6. Eu égard à ce qui vient d'être dit, le taux d'invalidité de la pension militaire d'invalidité attribuée à M. C... au titre de l'infirmité de " séquelles de sclérose en plaques " doit être fixé à 50%.
Sur les frais de justice :
7. Les dispositions de l'article L.761-1 du code de justice administrative font obstacle à la demande de M. C... au titre des frais exposés par lui à l'occasion du litige et non compris dans les dépens.
D É C I D E :
Article 1er : M. C... a droit, à compter de mars 2008, à une pension militaire d'invalidité au titre de l'infirmité " séquelles de sclérose en plaques ", au taux de 50%.

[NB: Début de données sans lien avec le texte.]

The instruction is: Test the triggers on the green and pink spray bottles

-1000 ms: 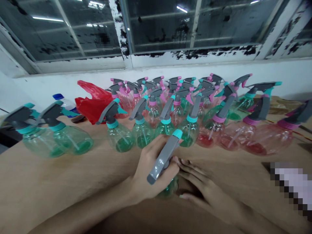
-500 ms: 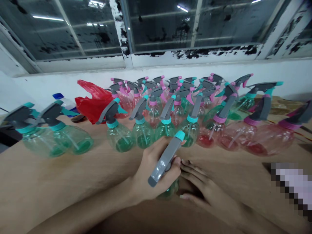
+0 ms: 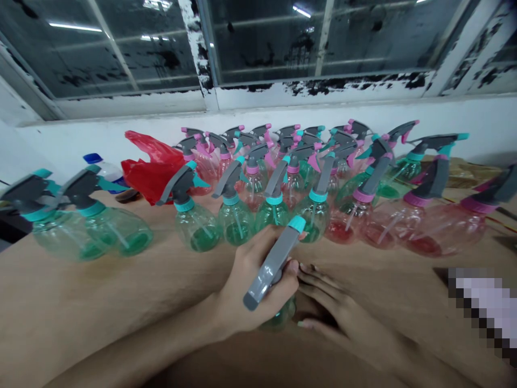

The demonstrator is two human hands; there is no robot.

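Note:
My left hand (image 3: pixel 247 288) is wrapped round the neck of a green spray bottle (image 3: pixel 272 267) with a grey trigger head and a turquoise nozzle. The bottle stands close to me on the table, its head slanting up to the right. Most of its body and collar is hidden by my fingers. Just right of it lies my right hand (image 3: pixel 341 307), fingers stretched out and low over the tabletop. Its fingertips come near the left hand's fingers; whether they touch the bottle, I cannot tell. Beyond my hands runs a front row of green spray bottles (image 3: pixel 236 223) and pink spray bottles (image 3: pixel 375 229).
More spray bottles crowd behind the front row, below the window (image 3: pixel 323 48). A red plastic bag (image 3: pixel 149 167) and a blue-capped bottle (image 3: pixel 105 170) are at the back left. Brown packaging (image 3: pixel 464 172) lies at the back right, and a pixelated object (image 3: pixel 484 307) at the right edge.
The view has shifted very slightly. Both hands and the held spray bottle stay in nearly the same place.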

Article 2 : Le jugement du tribunal des pensions militaires de Montpellier du 12 septembre 2017 est réformé en tant qu'il est contraire à l'article 1er.
Article 3 : Le surplus des conclusions de la demande de M. C... devant le tribunal des pensions militaires de Montpellier, et ses conclusions devant la Cour, ainsi que le surplus des conclusions de la ministre des armées présentées devant la Cour, sont rejetés.
Article 4 : Le présent arrêt sera notifié à M. B... C... et à la ministre des armées.
Délibéré après l'audience du 25 mai 2021, où siégeaient :
- M. Badie, président,
- M. d'Izarn de Villefort, président assesseur,
- M. A..., premier conseiller.
Rendu public par mise à disposition au greffe le 8 juin 2021.